Attachment Style: Anxious-Avoidant Attachment
Faulkner presented a disorganized attachment pattern, oscillating between anxiety and avoidance. With Estelle, he sought emotional reassurance (anxious sign) but, overwhelmed by intimacy, he retreated into alcohol and disappearance (avoidant sign).
This attachment insecurity also expressed itself in his work relationships. He deeply admired writers (Hemingway, Sherwood Anderson), whom he sought to impress or surpass, before bitterly criticizing them. His need for literary validation was insatiable.

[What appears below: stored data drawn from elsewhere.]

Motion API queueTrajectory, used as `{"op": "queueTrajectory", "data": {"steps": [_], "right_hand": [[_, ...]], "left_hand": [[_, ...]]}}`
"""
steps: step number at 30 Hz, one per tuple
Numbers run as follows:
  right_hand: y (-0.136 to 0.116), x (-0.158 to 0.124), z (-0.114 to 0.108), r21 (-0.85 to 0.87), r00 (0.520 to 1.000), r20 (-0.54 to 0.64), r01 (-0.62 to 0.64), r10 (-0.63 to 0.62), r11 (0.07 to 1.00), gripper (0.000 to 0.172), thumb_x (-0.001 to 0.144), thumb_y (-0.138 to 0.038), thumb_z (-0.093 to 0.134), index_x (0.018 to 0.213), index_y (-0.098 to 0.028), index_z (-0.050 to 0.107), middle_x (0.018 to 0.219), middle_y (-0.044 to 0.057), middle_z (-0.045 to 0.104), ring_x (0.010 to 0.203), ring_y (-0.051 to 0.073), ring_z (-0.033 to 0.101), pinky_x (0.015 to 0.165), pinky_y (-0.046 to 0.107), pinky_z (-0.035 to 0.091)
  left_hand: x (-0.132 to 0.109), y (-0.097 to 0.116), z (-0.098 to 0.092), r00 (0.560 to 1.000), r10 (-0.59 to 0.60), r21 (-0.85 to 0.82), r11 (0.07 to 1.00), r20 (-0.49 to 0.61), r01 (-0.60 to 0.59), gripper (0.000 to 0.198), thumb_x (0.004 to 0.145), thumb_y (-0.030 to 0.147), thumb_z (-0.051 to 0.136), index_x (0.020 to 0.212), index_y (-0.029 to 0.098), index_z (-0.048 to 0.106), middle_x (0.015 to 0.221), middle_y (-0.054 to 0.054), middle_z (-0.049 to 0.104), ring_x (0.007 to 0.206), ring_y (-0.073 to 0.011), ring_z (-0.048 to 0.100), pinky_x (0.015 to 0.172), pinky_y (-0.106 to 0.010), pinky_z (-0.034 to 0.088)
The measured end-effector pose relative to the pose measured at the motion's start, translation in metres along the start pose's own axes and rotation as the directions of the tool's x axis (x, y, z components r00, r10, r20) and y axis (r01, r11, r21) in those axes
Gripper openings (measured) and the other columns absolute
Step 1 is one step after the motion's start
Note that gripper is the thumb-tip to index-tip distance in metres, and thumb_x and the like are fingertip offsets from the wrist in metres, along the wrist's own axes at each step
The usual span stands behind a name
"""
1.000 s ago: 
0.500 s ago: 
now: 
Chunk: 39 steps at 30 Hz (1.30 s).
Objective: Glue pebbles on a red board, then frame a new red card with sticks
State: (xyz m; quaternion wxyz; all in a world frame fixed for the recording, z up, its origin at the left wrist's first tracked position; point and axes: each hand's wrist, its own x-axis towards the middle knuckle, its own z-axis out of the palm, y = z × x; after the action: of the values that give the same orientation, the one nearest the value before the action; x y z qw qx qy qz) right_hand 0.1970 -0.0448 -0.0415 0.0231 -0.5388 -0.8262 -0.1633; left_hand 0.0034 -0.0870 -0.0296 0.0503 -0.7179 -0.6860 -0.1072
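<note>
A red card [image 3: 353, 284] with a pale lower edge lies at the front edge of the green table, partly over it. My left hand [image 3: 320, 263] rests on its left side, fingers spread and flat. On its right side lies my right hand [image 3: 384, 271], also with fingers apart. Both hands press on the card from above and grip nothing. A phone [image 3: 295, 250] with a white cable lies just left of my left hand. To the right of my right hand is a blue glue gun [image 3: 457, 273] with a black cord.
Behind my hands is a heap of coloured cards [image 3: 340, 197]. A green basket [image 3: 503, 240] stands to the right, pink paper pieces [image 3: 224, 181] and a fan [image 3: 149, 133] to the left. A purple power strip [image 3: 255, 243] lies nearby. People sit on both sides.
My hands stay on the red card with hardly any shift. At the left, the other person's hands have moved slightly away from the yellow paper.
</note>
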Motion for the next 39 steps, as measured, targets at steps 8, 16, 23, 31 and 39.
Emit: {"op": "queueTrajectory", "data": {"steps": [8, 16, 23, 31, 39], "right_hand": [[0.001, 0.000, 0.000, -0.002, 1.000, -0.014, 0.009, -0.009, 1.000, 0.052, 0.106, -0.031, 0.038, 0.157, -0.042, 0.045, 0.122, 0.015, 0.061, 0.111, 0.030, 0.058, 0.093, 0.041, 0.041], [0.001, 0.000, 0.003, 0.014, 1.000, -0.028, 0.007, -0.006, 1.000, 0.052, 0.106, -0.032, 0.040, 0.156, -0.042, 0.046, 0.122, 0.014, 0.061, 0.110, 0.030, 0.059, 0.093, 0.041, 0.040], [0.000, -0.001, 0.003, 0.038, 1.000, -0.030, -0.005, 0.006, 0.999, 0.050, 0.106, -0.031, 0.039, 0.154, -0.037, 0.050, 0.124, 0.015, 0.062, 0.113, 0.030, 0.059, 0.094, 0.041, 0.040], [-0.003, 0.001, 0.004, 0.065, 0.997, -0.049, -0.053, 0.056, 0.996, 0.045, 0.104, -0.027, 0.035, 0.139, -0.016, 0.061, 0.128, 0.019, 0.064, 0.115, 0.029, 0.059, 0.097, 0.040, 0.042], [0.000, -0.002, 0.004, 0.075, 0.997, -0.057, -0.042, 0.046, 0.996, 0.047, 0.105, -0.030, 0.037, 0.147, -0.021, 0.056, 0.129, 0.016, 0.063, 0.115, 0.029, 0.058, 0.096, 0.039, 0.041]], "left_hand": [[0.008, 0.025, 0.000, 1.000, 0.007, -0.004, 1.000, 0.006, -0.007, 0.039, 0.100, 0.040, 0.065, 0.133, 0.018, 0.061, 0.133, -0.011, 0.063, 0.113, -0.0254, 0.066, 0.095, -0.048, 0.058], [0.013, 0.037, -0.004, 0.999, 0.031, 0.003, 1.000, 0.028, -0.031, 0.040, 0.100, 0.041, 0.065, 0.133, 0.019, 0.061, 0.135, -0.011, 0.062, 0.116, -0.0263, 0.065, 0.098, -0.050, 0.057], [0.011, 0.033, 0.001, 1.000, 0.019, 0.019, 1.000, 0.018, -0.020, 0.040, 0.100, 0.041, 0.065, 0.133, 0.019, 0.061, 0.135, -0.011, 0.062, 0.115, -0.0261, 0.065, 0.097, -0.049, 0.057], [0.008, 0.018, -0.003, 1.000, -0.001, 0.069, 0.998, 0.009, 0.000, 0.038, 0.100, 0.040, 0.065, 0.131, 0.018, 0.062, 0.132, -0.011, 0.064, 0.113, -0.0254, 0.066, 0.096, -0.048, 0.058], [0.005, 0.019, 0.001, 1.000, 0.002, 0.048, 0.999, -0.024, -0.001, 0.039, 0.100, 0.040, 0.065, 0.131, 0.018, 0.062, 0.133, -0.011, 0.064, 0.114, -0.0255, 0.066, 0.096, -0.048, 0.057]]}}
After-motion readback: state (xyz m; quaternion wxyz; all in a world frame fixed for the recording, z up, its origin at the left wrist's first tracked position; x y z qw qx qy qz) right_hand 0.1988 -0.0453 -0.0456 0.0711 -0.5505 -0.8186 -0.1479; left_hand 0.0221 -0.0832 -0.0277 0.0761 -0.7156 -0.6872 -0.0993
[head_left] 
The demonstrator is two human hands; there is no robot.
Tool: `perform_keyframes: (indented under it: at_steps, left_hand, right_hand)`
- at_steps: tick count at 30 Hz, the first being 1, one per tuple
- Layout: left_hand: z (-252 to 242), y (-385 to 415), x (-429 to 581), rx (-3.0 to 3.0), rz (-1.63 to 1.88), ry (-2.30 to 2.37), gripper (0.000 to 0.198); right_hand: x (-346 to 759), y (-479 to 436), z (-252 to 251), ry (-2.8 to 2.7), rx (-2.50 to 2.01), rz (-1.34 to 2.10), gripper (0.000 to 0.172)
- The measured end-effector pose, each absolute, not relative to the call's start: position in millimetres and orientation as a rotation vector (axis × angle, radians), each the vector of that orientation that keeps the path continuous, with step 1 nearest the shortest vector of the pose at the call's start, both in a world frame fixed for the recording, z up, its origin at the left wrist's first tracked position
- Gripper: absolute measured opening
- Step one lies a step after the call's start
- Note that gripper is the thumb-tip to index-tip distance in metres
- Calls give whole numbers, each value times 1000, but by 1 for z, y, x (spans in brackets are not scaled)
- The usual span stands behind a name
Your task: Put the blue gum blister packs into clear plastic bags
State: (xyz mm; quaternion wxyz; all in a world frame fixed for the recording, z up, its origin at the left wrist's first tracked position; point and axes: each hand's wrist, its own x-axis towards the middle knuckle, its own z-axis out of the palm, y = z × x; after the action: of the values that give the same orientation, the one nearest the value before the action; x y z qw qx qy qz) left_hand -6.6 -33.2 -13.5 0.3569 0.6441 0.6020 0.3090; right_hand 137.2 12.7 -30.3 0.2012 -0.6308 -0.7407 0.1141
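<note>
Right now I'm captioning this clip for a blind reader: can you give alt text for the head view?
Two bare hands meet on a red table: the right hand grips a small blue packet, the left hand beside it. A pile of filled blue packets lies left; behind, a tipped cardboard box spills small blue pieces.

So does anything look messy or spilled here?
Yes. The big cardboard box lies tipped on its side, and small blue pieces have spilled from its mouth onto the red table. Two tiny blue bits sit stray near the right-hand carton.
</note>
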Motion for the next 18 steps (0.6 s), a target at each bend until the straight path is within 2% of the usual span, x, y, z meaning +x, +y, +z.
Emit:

Dominant Defense Mechanisms
Sublimation: Faulkner transformed his suffering into art. Each trauma, each disappointment fed his creation. As I Lay Dying emerges directly from Dean's mourning. Projection: He attributed his own unresolved conflicts to his characters. Quentin Compson in The Sound and the Fury is a projection of his own suicidal thoughts. Intoxication: In the literal sense, alcohol was a maladaptive coping mechanism allowing temporary dissociation from painful reality. Intellectualization: He channeled his raw emotions into complex narrative structures, transforming internal chaos into literary architecture.CBT Perspective: Toward a Redemptive Understanding
A CBT approach would have identified the underlying negative automatic thoughts: "I'm not good enough," "I don't deserve happiness," "Art requires suffering." These distorted beliefs fed the alcohol-creation-guilt cycle.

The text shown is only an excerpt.